November 26, 2022

One-Act Weekend
From possible rat gangs to an imagined highway that runs in all directions, to say I was confused after leaving the one-act plays last week would be an understatement, but apparently that is just what the directors wanted.
“It’s a very confusing show,” joked Bobby Reynolds, who directed “Rats” by Isarel Horovitz.  “It’s very thought provoking; it leaves everyone taking away different aspects of the show.”
While I was unsure that I was following the plot during the play, everything came together in my mind afterward and, like Reynolds said, I left with an image of the show that is probably different than someone else’s.
The play opens with an argument between two rats: one wants to be “let in” and the other seems to be in control of the situation.  However, these roles flip at the play goes on with the introduction of Baby, played by Walter Bockert.

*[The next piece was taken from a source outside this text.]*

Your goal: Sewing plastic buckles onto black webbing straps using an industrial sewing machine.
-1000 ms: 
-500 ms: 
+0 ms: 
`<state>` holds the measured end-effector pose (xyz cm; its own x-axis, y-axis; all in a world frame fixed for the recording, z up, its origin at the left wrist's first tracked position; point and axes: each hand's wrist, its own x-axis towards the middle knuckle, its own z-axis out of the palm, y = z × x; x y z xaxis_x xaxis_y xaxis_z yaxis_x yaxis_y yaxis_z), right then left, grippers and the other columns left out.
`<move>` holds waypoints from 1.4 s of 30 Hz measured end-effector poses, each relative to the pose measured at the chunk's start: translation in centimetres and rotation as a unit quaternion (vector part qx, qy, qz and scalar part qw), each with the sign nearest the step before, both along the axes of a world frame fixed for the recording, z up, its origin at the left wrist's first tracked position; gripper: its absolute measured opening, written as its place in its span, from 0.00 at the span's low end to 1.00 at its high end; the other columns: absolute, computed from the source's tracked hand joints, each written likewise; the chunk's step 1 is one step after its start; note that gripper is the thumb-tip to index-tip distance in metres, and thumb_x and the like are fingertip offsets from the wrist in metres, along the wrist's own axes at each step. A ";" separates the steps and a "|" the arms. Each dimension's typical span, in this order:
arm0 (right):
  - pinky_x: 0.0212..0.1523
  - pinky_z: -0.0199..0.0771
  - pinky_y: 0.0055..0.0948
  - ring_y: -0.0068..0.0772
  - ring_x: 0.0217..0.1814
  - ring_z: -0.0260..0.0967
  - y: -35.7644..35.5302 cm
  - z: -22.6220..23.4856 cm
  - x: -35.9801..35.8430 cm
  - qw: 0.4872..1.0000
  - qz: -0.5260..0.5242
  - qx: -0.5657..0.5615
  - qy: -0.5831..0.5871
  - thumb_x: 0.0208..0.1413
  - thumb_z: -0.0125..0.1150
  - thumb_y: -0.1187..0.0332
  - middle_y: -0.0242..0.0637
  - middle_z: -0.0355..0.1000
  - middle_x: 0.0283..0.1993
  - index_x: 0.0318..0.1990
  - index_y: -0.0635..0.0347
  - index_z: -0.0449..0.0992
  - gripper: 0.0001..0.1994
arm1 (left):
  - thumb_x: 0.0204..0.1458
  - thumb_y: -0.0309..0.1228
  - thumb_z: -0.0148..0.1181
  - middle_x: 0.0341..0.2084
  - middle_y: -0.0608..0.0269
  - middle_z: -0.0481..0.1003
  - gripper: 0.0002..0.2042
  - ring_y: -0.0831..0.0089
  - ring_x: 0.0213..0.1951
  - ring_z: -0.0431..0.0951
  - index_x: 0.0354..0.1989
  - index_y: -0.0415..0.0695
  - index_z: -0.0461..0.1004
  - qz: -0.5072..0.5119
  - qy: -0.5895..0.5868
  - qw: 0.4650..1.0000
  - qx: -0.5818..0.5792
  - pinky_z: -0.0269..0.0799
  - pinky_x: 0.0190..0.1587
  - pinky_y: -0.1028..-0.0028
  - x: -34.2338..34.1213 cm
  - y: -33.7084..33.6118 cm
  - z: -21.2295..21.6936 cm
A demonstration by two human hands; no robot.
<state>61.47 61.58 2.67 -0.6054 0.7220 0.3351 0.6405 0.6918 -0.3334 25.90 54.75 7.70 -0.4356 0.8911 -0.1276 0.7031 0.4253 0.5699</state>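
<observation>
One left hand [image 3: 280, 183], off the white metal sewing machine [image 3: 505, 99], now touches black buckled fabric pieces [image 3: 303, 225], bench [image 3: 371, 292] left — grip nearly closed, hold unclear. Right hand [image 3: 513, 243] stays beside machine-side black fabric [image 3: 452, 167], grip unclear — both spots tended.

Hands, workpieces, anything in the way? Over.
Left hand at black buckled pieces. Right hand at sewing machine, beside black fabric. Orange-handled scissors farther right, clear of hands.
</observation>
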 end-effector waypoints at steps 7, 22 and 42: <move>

It seems the dominant Rat, Jebbie, played by Britta Carson, has a sweet side, shown when the character takes care of Baby.  Bobby, played by Caroline Stechison, takes advantage of that and turns the tables on Jebbie.  In the end though, due to what Reynolds calls a “dog-eat-dog world,” Bobby ends up dead.
While I was unsure of where the plot was going at times, I thought the actors performed their roles very well; they contributed to the confusion and chaos of the show, while still moving the play forward smoothly.
“The Case of the Crushed Petunias” by Tennessee Williams was also a very thought-provoking play, that ended with more of a positive message than “Rats.”
In fact, Hannah Yalaz, who directed the play, picked the play because of its “really good message: go look for adventure and live your life to the fullest rather than just staying in your little shop,” she said. “And who doesn’t like Tennessee Williams?” she joked.
Jake Ulmer plays a salesman for LIFE Inc., who ultimately convinces a hesitant, but willing Miss Simple, played by Amanda Rogus, to leave her boring shop and experience all that life has to offer.
Miss Simple is very set on everything prim and proper, but once she realizes that there is a whole world outside of her shop, she excitedly leaves for a mysterious highway that may or may not exist outside of her mind.
While “The Case of the Crushed Petunias” has a very different message than “Rats,” both were very well acted and thought inducing.  I believe that after you leave a good play or movie, you should think differently afterwards and as I drove home from the theater, lines and images from the plays would pop back into my mind throughout the night.